Société et territoires

La forêt : un espace de nature aux représentations contrastées

Les forêts représentent avant tout un espace de nature pour la plupart des français, y compris pour les propriétaires forestiers, mais les fractures entre visions écologique et productive de cet écosystème restent d’actualité. Décryptage en compagnie du sociologue Philippe Deuffic.

Publié le 17 mars 2022

illustration La forêt : un espace de nature aux représentations contrastées
© INRAE - François Lebourgeois

Quelles représentations avons-nous des forêts en France ?

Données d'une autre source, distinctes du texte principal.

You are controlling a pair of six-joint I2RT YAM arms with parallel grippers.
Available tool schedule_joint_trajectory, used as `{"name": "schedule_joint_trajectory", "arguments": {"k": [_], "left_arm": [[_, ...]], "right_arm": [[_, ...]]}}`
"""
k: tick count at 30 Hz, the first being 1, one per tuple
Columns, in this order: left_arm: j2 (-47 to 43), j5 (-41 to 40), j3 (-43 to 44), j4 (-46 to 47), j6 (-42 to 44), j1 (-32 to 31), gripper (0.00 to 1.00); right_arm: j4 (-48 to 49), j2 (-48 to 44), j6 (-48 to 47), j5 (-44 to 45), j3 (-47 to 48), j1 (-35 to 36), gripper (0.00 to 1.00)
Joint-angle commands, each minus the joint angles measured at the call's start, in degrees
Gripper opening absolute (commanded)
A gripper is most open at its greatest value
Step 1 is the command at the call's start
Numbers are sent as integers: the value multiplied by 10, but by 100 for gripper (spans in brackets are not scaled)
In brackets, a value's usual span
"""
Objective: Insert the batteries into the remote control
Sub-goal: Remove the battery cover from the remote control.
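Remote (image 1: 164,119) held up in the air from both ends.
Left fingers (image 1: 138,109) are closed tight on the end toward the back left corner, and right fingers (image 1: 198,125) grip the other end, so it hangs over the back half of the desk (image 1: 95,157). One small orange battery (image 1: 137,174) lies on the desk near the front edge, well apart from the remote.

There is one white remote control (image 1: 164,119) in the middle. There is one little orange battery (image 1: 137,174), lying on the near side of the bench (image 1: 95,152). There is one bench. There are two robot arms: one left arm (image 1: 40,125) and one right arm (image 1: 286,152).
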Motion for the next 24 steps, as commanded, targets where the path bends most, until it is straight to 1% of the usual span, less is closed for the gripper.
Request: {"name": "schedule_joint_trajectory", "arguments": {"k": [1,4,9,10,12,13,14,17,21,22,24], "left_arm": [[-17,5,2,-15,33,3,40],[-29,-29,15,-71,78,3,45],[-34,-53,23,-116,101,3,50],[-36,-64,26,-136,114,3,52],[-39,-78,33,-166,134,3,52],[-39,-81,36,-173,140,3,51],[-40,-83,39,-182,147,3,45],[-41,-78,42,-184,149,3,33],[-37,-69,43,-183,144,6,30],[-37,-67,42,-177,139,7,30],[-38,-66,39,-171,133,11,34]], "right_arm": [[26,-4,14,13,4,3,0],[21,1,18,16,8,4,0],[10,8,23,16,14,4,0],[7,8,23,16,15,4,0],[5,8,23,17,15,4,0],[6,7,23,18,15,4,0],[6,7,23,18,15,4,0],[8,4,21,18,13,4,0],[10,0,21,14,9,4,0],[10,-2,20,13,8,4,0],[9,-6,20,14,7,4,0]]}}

De menaçante, la forêt devient menacée

Des représentations contrastées ! Et ce contraste naît dès le Moyen-âge de ses trois principaux usagers. Les nobles l’associent à un espace de loisir où ils peuvent chasser, les ordres monastiques à un espace de méditation et le peuple à un espace de subsistance d’où ils peuvent tirer de quoi s’alimenter ou se chauffer. Peu aménagée, la forêt est aussi un refuge pour les parias de la société, un espace de liberté mais aussi un espace hostile, voire menaçant. Au XVIIIe siècle, les forêts deviennent une ressource stratégique pour la royauté : elles fournissent le bois nécessaire à la production des navires, aux forges et au chauffage des premières grandes villes. Colbert, via l’ordonnance de 1669, pose alors les premières règles de gestion et d’aménagement des forêts à grande échelle et codifie fortement les droits d'usage. Malgré ce volontarisme étatique, la surface forestière française ne cesse de diminuer jusqu’à la Révolution. De menaçante, la forêt devient menacée : en 1840, seulement 16% du territoire métropolitain reste boisé [contre 31% en 2021]. Une vision esthétique des forêts émerge alors au XIXe siècle sous la dynamique d’artistes, tels que les peintres de Barbizon. Ce mouvement valorise la grandeur et les bienfaits de la nature, et lutte farouchement contre le déboisement, aboutissant à la création des premières réserves à Fontainebleau. A cette époque, deux visions s’affrontent aussi chez les forestiers : celle d’une forêt relativement « naturelle » où l’action de l’homme est peu visible et les besoins des populations locales définissent ses différents usages, et son opposée, objet d’une gestion plus centrée sur la production d’arbres, souvent de la même espèce et du même âge, visant à satisfaire les besoins de l’industrie naissante. Cette dernière vision dite de l’Ecole de Nancy, sera favorisée dans le 1er code des Eaux et Forêt de 1827. Aujourd’hui encore, alors que les forêts représentent avant tout un espace de nature pour la plupart des français (propriétaires forestiers compris), ces deux visions restent d’actualité malgré la loi sur la multifonctionnalité des forêts de 2001 qui tente de les réconcilier.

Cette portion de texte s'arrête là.